Clinical assessment and risk stratification

History Taking – Risk Stratification

In assessing children with acute illness or a history of decreased urine output, you must assess whether they are at increased risk of AKI. Guidelines from the British Association of Paediatric Nephrologists (BAPN) identify two groups who are at increased risk of AKI:

  • Children with pre-existing diseases or risk factors – high risk groups (table 1)
  • Children presenting with acute high-risk scenarios (table 2)

Children in high-risk groups OR high-risk scenarios are at risk of AKI and should have a serum creatinine according to BAPN guidelines.

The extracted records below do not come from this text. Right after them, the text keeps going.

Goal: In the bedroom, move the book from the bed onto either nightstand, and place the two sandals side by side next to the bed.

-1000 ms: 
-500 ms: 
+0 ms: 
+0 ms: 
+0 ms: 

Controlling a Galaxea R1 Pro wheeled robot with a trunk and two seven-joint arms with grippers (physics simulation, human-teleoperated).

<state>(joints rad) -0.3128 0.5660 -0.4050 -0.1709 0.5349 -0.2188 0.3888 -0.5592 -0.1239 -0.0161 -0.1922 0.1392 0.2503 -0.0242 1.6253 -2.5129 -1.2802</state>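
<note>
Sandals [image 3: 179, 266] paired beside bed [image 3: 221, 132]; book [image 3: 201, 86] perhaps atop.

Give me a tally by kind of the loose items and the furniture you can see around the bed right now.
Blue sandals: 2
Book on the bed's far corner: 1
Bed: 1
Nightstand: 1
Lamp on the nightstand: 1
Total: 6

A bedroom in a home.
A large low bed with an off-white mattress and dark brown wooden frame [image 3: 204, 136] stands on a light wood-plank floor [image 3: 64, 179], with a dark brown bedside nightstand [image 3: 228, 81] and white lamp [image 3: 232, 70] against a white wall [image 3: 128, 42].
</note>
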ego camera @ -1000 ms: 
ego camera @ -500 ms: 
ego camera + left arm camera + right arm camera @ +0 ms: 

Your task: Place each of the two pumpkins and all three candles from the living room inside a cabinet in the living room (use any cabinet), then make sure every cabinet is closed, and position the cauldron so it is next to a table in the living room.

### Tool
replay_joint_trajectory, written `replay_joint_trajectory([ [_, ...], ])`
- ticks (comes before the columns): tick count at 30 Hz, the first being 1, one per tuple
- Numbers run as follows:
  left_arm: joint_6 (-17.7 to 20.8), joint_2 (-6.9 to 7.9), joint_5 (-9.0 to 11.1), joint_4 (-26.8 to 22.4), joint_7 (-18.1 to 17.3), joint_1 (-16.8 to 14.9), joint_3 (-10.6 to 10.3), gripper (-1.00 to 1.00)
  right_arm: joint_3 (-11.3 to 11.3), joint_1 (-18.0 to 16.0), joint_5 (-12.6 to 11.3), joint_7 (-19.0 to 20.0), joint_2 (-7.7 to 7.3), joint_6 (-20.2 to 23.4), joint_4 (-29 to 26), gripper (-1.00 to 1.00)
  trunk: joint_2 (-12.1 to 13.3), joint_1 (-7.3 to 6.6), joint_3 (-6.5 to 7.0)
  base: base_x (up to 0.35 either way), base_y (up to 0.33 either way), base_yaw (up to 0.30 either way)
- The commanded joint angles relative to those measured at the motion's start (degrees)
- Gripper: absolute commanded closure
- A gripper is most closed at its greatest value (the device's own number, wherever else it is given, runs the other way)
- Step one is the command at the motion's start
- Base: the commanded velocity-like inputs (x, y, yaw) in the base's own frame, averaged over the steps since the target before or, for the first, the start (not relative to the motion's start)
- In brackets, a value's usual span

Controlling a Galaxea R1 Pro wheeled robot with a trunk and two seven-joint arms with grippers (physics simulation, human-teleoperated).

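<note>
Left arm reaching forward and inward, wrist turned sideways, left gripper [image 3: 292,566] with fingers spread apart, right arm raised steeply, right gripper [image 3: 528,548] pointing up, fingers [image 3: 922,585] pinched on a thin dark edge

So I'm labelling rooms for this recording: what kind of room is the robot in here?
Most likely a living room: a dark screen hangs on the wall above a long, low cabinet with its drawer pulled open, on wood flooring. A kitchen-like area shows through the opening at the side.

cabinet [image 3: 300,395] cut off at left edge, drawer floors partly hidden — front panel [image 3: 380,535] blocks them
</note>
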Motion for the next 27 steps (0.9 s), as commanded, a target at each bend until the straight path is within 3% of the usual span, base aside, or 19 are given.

Table 1: High risk groups for Paediatric AKI

High risk groups Examples
Nephro-urological, cardiac or liver disease Henoch-Schönlein Purpura (HSP) with renal involvement, Nephritic Syndrome, Polycystic Kidneys, Heart failure, Kidney/Liver Transplant
Malignancy and/ or a bone marrow transplant Acute Lymphoblastic Leukaemia (ALL)
Dependence on others for access to fluids Neonates, infants, children with severe neurodisability
History of taking medication that may adversely affect renal function ●      ACE Inhibitors/Angiotensin 2 receptor blockers – e.g. enalapril, captopril, losartan

●      NSAIDs – e.g. ibuprofen

●      Aminoglycoside antibiotics – e.g. gentamicin

●      calcineurin inhibitors – e.g. tacrolimus for children post transplantation

Table 2: High risk scenarios for Paediatric AKI

High risk scenarios
History of reduced urine output**(<0.5 ml/kg/hour for 8 hours)
Sepsis
Hypoperfusion or dehydration
History of exposure to drugs or toxin that may adversely affect renal function
Renal disease or urinary tract obstruction
Major surgery

AKI Risk Stratification and clinical judgement

For a child identified as being at increased risk of AKI using the BAPN guidelines, clinical judgement can be used to determine whether serum creatinine testing is needed. In particular:

  • Children in high-risk groups who do not have a history of reduced urine output and are not acutely unwell, e.g. a child with cardiac disease who has a simple fracture do not need creatinine blood testing.
  • In children with suspected gastroenteritis and a history of reduced urine output or mild to moderate dehydration, a trial of oral rehydration can be performed and the child reassessed before considering blood testing. This approach is consistent with NICE guidance on gastroenteritis for children under 5 years of age. [8]

Pitfalls

  • NICE guidance on AKI advises that acutely unwell children with severe diarrhoea (children with bloody diarrhoea are at particular risk) should have a serum creatinine measured. [6] This requires clinical judgement, as a definition of severe diarrhoea is not provided.
  • Be aware that NICE guidance on children with gastroenteritis [8] identifies children who have passed more than five diarrhoeal stools in the previous 24 hours as at increased risk of dehydration; these children require careful evaluation.